A cana-de-açúcar não é exceção a esta regra. Apesar das grandes áreas e da qualidade das máquinas empregadas, principalmente pelas usinas, o mais comum é que os volumes utilizados na aplicação de herbicidas sejam préfixados, independentemente de todos os fatores envolvidos, em volumes que variam de 200l/ha a 300l/ha. Quando se busca o porquê disso, ou mesmo parâmetros básicos à correta regulagem dos equipamentos (como qual a cobertura do solo necessária para que os herbicidas consigam expressar adequadamente seu potencial de controle), tais respostas não são encontradas. O fato de o volume de aplicação (l/ha) não ter influência direta no resultado biológico - uma vez que a quantidade de água por unidade de área tem a finalidade única de diluir, transportar e facilitar a distribuição do ingrediente ativo sobre a superfície alvo (solo, palha ou planta), com a cobertura necessária - simplesmente não é considerado no processo de regulagem. Dessa forma, principalmente em épocas de preços
mais baixos, a redução do volume na aplicação de herbicidas, aumentando a capacidade operacional dos equipamentos, pode ser ferramenta essencial na redução dos custos da aplicação, além do ganho ambiental associado ao menor consumo da água.

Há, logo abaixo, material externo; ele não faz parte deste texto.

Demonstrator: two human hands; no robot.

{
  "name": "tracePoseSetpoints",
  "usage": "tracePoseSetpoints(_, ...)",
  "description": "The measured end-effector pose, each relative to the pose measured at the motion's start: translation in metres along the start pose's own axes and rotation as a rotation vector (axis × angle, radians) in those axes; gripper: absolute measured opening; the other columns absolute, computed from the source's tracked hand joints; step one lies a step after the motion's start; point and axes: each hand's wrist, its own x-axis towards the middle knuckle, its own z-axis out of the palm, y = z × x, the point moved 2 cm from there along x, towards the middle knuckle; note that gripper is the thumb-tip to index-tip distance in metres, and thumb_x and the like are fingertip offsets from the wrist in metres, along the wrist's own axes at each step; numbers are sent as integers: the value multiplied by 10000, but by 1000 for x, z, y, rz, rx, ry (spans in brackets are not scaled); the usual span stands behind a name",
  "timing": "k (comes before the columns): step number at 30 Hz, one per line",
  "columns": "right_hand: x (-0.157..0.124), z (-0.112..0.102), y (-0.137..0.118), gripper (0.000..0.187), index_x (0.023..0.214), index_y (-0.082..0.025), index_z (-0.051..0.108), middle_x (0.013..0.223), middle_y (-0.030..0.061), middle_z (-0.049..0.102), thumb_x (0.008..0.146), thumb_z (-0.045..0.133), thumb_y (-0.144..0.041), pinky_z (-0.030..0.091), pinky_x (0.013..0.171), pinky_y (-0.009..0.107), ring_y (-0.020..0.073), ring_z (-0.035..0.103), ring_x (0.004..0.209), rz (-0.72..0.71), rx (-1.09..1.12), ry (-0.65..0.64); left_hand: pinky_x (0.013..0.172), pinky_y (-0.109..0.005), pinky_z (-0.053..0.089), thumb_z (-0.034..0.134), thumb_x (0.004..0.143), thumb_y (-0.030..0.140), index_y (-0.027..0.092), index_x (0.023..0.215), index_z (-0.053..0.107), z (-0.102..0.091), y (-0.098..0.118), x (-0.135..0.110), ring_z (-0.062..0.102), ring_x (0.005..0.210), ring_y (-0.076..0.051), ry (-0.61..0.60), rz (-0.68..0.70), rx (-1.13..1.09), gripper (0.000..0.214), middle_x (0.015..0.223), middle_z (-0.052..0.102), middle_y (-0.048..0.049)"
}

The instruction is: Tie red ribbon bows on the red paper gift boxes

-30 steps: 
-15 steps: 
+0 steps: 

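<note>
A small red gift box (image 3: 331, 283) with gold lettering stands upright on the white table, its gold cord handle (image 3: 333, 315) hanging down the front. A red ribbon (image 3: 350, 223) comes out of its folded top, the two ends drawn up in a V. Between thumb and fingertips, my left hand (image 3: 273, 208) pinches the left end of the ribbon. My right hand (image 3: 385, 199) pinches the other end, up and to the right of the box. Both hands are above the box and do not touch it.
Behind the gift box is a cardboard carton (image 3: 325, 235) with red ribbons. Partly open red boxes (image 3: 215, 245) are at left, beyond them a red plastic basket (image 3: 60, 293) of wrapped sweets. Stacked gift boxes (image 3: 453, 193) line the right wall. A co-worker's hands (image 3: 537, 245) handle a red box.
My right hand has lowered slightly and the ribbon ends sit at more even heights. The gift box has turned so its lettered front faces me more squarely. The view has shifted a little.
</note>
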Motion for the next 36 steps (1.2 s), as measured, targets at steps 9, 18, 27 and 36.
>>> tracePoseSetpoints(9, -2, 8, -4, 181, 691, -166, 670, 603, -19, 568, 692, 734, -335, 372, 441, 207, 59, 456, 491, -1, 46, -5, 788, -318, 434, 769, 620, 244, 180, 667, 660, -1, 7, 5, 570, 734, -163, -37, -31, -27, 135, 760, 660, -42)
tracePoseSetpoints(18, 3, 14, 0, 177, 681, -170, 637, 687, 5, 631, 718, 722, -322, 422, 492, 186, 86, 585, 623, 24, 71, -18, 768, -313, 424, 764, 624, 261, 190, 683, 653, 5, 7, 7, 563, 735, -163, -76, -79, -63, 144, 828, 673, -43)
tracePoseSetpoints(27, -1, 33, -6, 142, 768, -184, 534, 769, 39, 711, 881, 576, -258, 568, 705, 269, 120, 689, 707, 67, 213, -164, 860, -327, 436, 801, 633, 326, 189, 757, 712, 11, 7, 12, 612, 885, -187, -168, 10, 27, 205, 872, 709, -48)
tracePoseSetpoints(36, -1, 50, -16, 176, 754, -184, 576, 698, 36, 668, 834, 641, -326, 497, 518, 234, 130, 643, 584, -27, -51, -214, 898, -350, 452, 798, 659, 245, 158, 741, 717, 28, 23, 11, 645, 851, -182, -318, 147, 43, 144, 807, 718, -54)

Provar isso tem sido o objetivo do Programa de Valorização da Água em Pulverizações Agrícolas (Provar), parceria entre o Centro de Engenharia e Automação do Instituto Agronômico (CEA/IAC), a Basf e usinas de cana-de-açúcar de São Paulo.
Para comprovar a possibilidade de redução nos volumes de água na aplicação de herbicidas em cana-de-açúcar e possíveis limites a esta redução, o CEA/IAC, em parceria com a Faculdade Doutor Francisco Maeda (Fafram), de Ituverava (SP), e a Usina Buriti, em Buritizal (SP), desenvolveu em 2007 um ensaio preliminar. O objetivo foi avaliar as interferências do volume de calda (50 l/ha, 100l/ha, 150l/ha e 200l/ha) e do tamanho de gotas (grossa, muito grossa e extremamente grossa) sobre a deposição, a cobertura e a uniformidade da pulverização proporcionadas pela aplicação de cobre sobre amostradores colocados no solo plantado com cana-de-açúcar. Os resultados mostraram que, quando se analisa a deposição, ou seja, a quantidade de produto por cm2 de solo, volumes acima de 50 L/ha não são justificáveis para aplicação de herbicidas em cana-de-açúcar para qualquer dos tamanhos de gotas avaliados, uma vez que não apresentaram resultados significativamente
melhores. Nestas situações, os coeficientes de variação das amostras sobre a barra também foram bastante baixos, entre 3,86% a 7,67%, representando uma adequada uniformidade da deposição. Por outro lado, como era de se esperar, a cobertura (% do solo coberta pela pulverização) foi influenciada pelo tamanho da gota e pelo volume de aplicação, variando entre 4,97% e 34,64%. Portanto, uniformidade e deposição não se mostraram problema, restando responder à seguinte pergunta: qual a cobertura do solo (cana queimada) ou da palha (canacrua) necessária para que os herbicidas consigam expressar adequadamente seu potencial de controle?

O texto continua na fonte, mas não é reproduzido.